E depois do rumo de suas vidas as levarem para trajetórias totalmente diferentes, há algo de reconciliador no reencontro das duas amigas no último episódio e, simultaneamente, triste quando uma delas transforma seus sonhos de criança em cinzas. Por fim, se Elena Ferrante consegue controlar a sua biografia e a vida da pessoa por trás de seu pseudônimo, ela ainda é melhor ao contar a vida dessas mulheres que não conseguem ser as autoras da sua própria história.
P.S.: como um adendo, sugiro o texto da Anna Momigliano no The New York Times, trazido pelo Estadão, sobre o cenário inóspito da literatura italiana para as escritoras
A Amiga Genial (L’Amica Geniale / My Brilliant Friend, 2018-)
Série ficcional | 2ª temporada: 8 episódios, de 16 de março a 4 de maio de 2020
Canal: HBO | Exibição: segundas, às 23h
Horário alternativo: veja os horários das reprises no site | Plataforma: minissérie completa na HBO GO (streaming)

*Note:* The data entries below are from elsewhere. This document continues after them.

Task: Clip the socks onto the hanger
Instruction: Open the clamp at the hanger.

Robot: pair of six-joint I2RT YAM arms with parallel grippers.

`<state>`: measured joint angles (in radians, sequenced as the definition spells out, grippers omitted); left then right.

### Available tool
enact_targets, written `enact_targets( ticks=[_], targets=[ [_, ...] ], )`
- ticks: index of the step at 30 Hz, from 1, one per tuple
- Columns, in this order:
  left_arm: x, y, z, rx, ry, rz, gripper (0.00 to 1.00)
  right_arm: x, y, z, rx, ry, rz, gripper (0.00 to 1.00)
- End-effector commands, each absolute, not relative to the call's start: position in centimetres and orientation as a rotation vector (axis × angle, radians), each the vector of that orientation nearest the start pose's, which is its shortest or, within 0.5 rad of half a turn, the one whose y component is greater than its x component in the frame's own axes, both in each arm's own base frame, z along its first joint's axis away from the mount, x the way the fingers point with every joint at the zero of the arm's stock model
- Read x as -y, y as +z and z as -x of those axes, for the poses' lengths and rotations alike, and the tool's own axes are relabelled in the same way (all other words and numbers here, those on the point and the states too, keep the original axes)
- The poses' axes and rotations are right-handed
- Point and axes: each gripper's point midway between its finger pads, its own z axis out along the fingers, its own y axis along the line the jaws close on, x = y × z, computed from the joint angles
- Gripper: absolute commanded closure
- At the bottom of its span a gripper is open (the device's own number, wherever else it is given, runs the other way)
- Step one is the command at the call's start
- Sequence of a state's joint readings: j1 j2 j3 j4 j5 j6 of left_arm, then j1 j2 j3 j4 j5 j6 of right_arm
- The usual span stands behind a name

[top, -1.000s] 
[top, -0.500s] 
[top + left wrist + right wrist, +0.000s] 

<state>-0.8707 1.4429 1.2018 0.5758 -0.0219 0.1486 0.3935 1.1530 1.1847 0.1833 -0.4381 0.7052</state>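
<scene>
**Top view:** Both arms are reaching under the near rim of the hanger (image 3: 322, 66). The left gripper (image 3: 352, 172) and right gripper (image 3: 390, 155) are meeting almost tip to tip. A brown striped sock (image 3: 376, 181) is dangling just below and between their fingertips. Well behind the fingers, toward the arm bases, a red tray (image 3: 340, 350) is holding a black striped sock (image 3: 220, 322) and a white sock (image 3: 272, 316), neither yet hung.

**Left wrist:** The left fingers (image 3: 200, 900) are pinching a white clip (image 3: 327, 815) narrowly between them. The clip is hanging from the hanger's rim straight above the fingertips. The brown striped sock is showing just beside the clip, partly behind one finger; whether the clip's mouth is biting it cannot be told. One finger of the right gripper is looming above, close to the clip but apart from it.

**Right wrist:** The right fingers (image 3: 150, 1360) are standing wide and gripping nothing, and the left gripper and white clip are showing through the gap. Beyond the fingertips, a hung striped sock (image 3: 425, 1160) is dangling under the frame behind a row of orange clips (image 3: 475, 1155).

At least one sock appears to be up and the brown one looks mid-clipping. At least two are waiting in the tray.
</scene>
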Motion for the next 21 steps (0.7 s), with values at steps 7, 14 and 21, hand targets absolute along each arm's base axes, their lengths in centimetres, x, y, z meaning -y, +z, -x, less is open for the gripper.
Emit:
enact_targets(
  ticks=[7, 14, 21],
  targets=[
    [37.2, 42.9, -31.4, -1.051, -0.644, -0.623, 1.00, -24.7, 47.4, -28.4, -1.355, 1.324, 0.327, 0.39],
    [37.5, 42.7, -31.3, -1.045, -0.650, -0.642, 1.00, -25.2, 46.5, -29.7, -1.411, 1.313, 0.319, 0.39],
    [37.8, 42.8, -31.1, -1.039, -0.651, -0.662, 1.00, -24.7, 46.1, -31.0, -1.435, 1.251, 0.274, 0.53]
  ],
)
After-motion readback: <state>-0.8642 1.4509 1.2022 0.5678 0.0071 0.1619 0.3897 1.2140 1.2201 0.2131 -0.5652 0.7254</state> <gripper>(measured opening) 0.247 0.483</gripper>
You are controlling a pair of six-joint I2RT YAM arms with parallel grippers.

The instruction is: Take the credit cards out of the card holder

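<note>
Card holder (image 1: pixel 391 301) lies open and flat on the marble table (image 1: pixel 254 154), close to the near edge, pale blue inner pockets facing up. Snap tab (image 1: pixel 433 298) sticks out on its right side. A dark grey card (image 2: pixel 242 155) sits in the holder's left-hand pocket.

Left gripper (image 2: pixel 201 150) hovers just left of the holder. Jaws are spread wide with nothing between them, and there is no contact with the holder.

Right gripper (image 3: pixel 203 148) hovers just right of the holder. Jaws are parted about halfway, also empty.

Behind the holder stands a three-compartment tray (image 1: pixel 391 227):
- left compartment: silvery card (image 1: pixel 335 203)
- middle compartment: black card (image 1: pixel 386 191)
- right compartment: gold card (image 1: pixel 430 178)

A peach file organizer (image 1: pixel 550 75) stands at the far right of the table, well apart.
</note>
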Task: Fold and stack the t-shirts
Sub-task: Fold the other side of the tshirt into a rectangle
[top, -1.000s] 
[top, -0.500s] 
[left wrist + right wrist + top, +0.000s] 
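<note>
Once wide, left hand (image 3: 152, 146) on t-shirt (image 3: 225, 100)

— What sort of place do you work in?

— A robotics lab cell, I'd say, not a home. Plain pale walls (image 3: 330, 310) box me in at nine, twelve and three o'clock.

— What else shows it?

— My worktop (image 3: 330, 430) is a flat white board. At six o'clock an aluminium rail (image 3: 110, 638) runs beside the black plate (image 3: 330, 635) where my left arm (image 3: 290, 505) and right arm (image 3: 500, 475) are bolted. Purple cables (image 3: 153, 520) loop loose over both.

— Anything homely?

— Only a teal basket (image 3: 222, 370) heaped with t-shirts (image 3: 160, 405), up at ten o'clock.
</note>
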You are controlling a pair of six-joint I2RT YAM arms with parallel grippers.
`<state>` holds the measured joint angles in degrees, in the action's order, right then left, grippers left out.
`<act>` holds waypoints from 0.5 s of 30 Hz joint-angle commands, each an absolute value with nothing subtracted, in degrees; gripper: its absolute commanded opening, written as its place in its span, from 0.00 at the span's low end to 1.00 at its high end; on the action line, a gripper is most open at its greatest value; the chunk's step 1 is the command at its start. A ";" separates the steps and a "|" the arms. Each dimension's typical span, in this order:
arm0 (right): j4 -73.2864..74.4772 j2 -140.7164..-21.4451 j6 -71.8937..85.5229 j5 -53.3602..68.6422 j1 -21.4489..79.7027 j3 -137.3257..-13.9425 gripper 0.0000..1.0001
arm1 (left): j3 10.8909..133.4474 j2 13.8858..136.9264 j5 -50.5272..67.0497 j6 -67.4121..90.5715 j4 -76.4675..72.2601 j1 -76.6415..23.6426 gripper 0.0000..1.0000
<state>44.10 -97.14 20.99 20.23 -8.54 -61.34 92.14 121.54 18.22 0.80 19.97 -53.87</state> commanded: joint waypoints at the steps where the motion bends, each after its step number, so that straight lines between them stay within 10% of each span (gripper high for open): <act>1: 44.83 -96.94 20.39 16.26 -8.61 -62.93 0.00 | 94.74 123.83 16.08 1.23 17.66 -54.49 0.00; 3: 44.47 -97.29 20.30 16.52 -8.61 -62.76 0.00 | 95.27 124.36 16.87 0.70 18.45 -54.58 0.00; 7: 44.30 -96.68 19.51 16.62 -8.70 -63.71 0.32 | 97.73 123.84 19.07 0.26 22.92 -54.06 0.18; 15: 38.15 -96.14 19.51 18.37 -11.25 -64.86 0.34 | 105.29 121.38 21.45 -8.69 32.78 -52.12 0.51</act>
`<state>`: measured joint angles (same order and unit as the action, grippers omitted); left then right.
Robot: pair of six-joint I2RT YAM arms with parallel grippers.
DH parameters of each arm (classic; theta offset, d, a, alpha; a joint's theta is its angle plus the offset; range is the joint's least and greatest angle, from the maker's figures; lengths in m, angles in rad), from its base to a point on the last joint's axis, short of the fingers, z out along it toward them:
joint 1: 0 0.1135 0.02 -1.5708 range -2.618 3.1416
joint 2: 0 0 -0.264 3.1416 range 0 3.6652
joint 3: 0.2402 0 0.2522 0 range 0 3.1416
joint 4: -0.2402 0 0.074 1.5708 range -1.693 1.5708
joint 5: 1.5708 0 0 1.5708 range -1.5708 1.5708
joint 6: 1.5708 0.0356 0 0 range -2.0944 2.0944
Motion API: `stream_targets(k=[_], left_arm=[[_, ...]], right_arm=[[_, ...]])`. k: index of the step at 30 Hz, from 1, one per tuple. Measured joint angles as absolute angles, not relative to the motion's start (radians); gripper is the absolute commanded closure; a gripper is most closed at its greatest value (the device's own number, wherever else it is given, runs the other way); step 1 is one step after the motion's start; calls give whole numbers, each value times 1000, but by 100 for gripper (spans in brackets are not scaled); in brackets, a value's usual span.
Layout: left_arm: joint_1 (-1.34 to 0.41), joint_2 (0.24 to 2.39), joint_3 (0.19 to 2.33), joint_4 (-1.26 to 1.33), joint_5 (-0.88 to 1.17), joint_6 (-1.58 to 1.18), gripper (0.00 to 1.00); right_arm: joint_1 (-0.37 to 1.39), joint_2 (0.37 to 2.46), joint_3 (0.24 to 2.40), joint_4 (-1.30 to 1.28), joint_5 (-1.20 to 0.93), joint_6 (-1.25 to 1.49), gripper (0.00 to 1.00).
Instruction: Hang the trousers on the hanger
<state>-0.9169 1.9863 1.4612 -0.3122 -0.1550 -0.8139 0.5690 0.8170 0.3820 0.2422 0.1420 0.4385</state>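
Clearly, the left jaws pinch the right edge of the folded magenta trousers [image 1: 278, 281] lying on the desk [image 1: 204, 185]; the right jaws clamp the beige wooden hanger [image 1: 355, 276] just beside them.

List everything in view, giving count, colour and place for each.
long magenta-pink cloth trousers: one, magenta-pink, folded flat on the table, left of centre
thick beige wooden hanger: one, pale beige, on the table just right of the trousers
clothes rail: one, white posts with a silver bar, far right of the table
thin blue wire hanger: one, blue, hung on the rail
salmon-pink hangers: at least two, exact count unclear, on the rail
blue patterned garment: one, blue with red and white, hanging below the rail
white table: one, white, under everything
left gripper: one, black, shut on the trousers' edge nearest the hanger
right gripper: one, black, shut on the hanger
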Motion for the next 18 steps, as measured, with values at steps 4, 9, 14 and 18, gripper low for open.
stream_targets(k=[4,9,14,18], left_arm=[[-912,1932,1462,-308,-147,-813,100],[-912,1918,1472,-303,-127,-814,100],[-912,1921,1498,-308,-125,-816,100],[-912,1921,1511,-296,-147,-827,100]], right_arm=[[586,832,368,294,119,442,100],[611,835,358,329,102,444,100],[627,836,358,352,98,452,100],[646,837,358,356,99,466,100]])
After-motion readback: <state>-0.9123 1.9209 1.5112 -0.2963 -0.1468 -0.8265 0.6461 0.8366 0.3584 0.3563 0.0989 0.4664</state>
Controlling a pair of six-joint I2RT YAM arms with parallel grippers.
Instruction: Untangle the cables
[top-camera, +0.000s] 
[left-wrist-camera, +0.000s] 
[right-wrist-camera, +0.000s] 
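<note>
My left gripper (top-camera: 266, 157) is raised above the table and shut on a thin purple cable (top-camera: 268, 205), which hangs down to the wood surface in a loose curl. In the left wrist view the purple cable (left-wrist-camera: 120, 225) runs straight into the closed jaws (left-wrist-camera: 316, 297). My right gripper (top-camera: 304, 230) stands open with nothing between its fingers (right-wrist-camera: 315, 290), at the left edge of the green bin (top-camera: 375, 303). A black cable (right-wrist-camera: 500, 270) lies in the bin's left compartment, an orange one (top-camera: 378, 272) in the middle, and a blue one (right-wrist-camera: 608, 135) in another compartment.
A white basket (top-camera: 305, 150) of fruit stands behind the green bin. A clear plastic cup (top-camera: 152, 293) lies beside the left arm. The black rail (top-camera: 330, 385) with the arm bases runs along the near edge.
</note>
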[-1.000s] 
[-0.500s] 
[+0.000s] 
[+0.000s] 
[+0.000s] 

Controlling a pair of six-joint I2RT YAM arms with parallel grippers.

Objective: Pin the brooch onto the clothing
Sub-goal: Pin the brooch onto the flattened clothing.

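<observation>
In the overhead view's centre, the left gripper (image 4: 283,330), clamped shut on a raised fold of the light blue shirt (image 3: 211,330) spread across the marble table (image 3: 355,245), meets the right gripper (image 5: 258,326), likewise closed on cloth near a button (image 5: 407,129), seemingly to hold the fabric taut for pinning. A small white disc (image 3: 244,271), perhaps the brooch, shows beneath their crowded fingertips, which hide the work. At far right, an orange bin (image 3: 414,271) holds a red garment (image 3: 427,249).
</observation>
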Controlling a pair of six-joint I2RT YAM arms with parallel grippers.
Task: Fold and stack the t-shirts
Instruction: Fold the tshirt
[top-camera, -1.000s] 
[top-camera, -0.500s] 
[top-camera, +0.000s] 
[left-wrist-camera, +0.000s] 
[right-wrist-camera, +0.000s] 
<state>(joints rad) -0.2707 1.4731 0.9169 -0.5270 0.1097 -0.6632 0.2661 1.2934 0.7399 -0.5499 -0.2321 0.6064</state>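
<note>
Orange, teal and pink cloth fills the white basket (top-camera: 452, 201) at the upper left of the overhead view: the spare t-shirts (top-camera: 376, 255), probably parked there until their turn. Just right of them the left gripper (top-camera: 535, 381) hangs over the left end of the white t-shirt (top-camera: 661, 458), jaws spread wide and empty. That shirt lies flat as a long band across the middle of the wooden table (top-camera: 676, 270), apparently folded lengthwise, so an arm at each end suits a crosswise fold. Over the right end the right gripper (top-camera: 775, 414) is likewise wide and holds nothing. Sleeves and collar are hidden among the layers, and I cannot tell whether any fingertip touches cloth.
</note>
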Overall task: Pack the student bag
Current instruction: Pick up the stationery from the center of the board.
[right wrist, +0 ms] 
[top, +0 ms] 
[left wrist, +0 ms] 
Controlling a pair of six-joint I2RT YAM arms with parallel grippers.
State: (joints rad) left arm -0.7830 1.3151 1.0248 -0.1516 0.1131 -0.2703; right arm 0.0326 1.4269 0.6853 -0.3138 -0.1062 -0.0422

Criação: Saverio Costanzo, baseada no livro “História do Novo Sobrenome” de Elena Ferrante | Roteiro: Saverio Costanzo, Francesco Piccolo, Laura Paolucci e Elena Ferrante
Direção: Saverio Costanzo e Alice Rohrwacher
Elenco: Margherita Mazzucco, Gaia Girace, Francesco Serpico, Giovanni Amura, Gennaro De Stefano, Federica Sollazzo, Annarita Vitolo, Luca Gallone, Valentina Acca, Antonio Buonanno, Christian Giroso, Ulrike Migliaresi, Alessio Gallo, Giovanni Buselli, Francesca Pezzella, Elvis Esposito, Rosaria Langellotto, Eduardo Scarpetta, Emanuele Valenti, Dora Romano e Alba Rohrwacher (veja + no IMDb)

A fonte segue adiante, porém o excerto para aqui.